Copy out exactly the stretch below, from the line with "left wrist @" through the line with "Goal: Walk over", both included; the pictures stay out.

>>>>>

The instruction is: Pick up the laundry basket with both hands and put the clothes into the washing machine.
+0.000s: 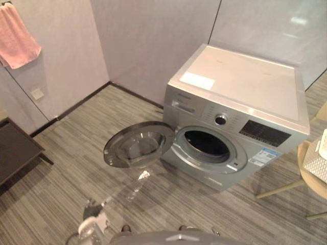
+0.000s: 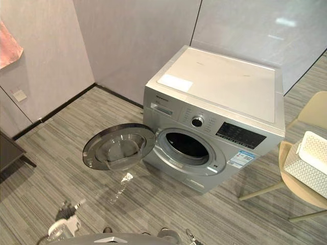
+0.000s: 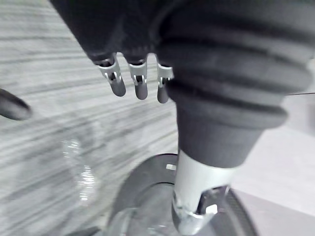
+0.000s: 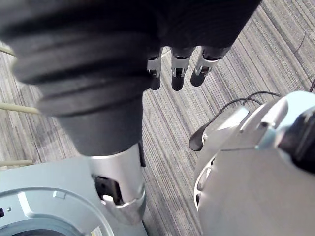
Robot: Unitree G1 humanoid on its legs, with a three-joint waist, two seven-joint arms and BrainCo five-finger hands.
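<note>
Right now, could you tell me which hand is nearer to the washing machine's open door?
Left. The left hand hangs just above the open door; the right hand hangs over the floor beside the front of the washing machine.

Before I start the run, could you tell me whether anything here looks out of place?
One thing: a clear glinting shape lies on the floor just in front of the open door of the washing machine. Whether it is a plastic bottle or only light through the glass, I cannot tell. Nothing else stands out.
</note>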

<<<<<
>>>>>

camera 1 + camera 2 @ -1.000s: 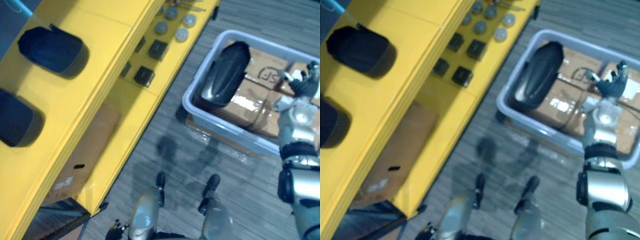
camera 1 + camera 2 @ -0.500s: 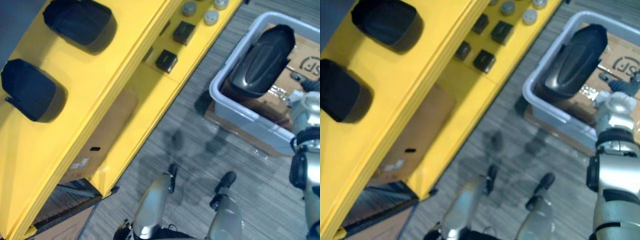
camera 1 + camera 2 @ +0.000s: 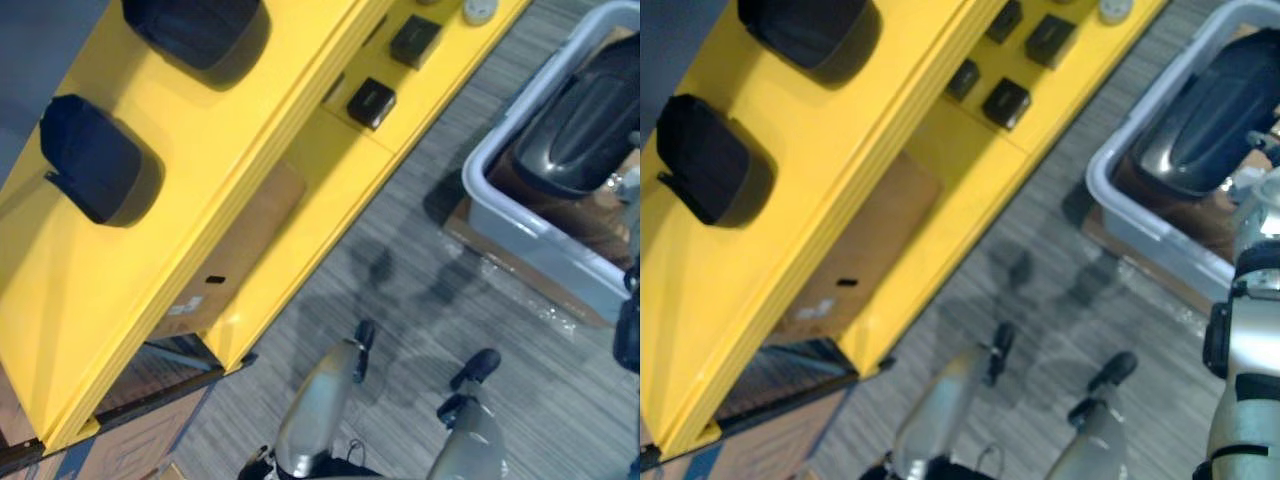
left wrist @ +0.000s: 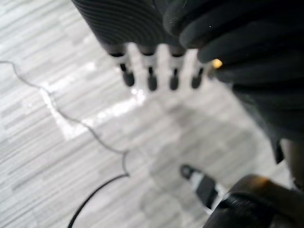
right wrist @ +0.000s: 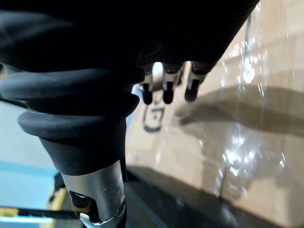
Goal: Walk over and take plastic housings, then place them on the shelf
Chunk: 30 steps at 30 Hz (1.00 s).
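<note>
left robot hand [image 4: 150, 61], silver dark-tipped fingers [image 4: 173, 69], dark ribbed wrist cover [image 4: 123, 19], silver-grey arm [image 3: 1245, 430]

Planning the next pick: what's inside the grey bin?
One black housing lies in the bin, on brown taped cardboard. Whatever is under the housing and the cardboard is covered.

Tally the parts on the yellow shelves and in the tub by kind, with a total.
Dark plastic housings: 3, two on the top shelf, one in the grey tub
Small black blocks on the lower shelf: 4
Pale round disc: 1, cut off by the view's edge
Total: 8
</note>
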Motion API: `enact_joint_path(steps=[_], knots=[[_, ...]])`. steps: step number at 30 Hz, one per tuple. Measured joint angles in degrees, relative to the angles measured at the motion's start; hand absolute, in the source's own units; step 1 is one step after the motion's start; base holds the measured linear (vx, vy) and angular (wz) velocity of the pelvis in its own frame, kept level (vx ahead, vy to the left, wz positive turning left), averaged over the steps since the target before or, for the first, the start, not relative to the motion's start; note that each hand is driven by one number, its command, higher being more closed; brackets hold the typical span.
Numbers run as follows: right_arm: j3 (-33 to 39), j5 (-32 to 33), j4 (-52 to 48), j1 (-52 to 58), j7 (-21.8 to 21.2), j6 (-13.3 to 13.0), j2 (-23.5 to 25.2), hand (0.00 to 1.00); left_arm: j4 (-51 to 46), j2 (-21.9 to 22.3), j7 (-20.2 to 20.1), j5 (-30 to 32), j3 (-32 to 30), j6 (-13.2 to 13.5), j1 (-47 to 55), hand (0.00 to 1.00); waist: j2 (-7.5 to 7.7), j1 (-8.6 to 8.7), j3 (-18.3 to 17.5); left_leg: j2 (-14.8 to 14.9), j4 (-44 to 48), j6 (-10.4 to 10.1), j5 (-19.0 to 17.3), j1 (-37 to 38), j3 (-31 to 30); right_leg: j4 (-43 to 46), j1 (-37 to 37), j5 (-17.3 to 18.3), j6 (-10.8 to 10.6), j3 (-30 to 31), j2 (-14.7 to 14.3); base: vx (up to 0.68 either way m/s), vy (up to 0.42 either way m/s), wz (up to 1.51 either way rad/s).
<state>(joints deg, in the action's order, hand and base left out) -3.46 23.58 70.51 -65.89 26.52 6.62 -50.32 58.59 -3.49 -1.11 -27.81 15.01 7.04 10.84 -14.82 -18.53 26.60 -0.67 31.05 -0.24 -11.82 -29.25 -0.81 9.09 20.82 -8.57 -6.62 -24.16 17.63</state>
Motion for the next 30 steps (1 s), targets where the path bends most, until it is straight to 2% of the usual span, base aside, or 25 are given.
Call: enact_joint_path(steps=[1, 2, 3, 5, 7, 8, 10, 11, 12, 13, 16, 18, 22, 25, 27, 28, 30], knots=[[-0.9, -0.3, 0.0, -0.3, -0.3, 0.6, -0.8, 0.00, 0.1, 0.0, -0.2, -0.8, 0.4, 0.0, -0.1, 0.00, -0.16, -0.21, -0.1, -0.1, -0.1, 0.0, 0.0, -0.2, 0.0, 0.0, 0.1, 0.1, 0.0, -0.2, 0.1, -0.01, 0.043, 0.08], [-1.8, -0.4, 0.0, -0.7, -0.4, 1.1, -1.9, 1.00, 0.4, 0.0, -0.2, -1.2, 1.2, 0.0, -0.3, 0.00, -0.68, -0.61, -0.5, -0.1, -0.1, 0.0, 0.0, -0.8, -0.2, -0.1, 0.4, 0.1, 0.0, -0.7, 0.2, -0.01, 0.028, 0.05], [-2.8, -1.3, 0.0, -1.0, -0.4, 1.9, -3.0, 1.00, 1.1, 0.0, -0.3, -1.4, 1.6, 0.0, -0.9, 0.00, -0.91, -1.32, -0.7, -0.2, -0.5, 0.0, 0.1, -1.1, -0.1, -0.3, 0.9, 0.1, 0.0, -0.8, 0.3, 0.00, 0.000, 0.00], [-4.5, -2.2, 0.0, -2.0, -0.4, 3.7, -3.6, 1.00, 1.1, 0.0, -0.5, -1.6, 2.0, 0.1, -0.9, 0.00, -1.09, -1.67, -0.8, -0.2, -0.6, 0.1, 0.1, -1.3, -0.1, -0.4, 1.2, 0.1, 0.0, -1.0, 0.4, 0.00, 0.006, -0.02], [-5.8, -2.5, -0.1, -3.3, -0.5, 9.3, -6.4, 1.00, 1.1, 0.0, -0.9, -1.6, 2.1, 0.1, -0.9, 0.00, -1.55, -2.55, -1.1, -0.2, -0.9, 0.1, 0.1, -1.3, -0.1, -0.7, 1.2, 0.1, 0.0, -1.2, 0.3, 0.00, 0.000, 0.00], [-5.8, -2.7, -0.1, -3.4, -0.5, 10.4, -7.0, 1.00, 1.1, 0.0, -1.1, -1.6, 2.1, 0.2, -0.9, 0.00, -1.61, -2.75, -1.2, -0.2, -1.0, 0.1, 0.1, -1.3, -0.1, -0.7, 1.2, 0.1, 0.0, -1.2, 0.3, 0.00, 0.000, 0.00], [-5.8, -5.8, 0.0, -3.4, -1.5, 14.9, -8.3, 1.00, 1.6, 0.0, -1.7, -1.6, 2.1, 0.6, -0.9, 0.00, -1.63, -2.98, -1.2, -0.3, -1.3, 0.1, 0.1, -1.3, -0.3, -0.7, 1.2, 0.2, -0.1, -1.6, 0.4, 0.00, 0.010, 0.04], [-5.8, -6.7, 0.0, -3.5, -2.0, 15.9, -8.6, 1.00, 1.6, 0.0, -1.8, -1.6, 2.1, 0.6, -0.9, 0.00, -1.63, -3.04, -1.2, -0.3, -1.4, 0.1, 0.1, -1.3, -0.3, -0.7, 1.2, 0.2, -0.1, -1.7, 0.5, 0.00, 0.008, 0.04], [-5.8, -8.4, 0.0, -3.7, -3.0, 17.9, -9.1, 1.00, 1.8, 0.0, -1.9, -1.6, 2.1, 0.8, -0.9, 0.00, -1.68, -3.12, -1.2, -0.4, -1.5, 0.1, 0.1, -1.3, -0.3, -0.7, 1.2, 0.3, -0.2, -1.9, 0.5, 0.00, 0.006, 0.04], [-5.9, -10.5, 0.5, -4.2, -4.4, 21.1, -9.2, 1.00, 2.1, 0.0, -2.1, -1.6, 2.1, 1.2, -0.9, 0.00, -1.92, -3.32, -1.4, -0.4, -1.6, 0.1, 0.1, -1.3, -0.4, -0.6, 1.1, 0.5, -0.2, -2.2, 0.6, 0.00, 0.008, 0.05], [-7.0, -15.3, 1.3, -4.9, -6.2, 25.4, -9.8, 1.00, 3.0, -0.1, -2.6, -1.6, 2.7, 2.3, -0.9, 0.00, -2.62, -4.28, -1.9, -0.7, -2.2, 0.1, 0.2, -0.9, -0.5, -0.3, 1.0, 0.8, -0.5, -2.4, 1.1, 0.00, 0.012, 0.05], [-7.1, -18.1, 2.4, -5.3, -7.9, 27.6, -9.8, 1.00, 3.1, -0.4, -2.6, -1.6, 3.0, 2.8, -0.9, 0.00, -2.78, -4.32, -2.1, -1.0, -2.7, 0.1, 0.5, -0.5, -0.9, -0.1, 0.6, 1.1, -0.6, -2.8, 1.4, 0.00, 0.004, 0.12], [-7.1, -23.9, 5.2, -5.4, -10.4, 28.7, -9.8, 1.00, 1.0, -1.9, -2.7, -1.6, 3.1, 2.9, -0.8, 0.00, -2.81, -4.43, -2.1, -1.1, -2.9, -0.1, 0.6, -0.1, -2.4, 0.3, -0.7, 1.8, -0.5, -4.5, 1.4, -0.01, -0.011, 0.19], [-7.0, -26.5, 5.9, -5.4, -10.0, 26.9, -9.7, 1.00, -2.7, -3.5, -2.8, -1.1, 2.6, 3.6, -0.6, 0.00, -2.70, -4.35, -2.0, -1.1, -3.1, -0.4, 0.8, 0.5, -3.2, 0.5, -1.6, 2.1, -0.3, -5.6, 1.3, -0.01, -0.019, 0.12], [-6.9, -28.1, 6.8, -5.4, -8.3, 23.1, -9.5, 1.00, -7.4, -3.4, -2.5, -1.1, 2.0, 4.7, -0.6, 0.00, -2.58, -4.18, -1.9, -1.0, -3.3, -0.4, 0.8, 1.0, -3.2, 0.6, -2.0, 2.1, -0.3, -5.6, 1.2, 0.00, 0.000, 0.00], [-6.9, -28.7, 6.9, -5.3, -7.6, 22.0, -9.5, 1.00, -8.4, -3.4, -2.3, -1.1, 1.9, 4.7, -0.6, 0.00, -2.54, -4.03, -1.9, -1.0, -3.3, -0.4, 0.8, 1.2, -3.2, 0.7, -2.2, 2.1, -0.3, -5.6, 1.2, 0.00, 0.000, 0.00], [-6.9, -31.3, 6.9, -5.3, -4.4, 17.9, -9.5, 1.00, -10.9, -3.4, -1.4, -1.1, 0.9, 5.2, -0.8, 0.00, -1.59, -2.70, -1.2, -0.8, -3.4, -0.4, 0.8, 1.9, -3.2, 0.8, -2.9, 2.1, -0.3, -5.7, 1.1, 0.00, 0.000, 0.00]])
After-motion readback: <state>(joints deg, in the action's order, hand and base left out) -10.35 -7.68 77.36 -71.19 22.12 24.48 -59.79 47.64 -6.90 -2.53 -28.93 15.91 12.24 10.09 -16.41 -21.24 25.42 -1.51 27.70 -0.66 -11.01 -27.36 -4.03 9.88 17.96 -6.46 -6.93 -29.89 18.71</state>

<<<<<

Task answer:
left wrist @ +0.000s: 
right wrist @ +0.000s: 
Goal: Walk over and take plastic housings, then place them on the shelf

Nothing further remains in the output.